# Making 6 Kids Fit In A 301Bq Easier Mod



## hallfleming (Jun 29, 2009)

When we first bought our 301bq, we had 2 kids. Since then, we've adopted another and have 3 foster kids. Getting 6 kids a place to sleep in the camper without transforming everything can be a cumbersome task. Much less trying to make meals and getting them dressed inside! So here's the plan. We removed the sofa from the main slide and separated the U shaped dinette. I'm building a bench to 'connect' the two ends of the old dinette that will now be at either end of the slide. The added bench will be lower than the end pieces and slightly deeper. This way the kids can use the new part of the bench as a place to eat while sitting on the floor, doing crafts, etc. We'll sew a large cushion to cover the bench when we want to use it for seating. At first my plan was to match the side wood on existing two sides of the dinette.
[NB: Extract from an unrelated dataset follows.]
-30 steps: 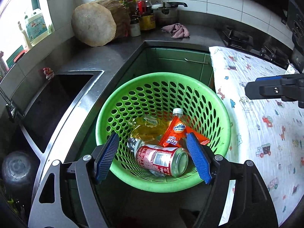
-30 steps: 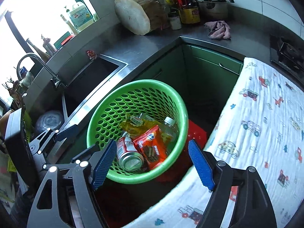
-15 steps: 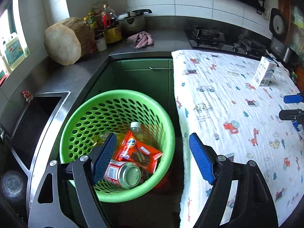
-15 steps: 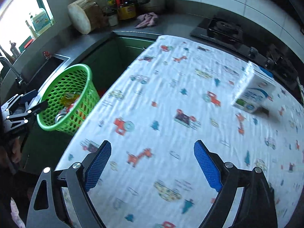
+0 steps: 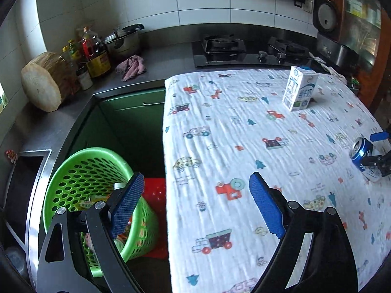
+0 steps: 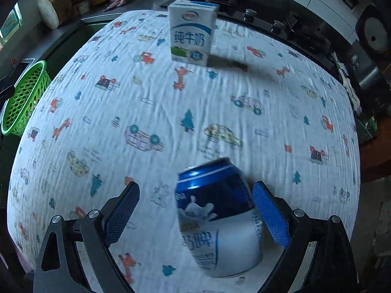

My thought now is to remove those 2 pieces of paneling and make the inside of the U shape match in black or fake stone paneling. I'll use a smooth service on top in black that will be easy to clean and maintain. The room we gained with the sofa out is priceless. Anyone that ever used that sofa ended up laying down sideways to watch tv. We can setup 2 play pens easily in the new found space for the youngest twins. Here's some pics of what it looks like now. I'll add the after pics when it's completed. The nice thing is, all original pieces can be put back in stock form when needed. It's like Legos for big kids!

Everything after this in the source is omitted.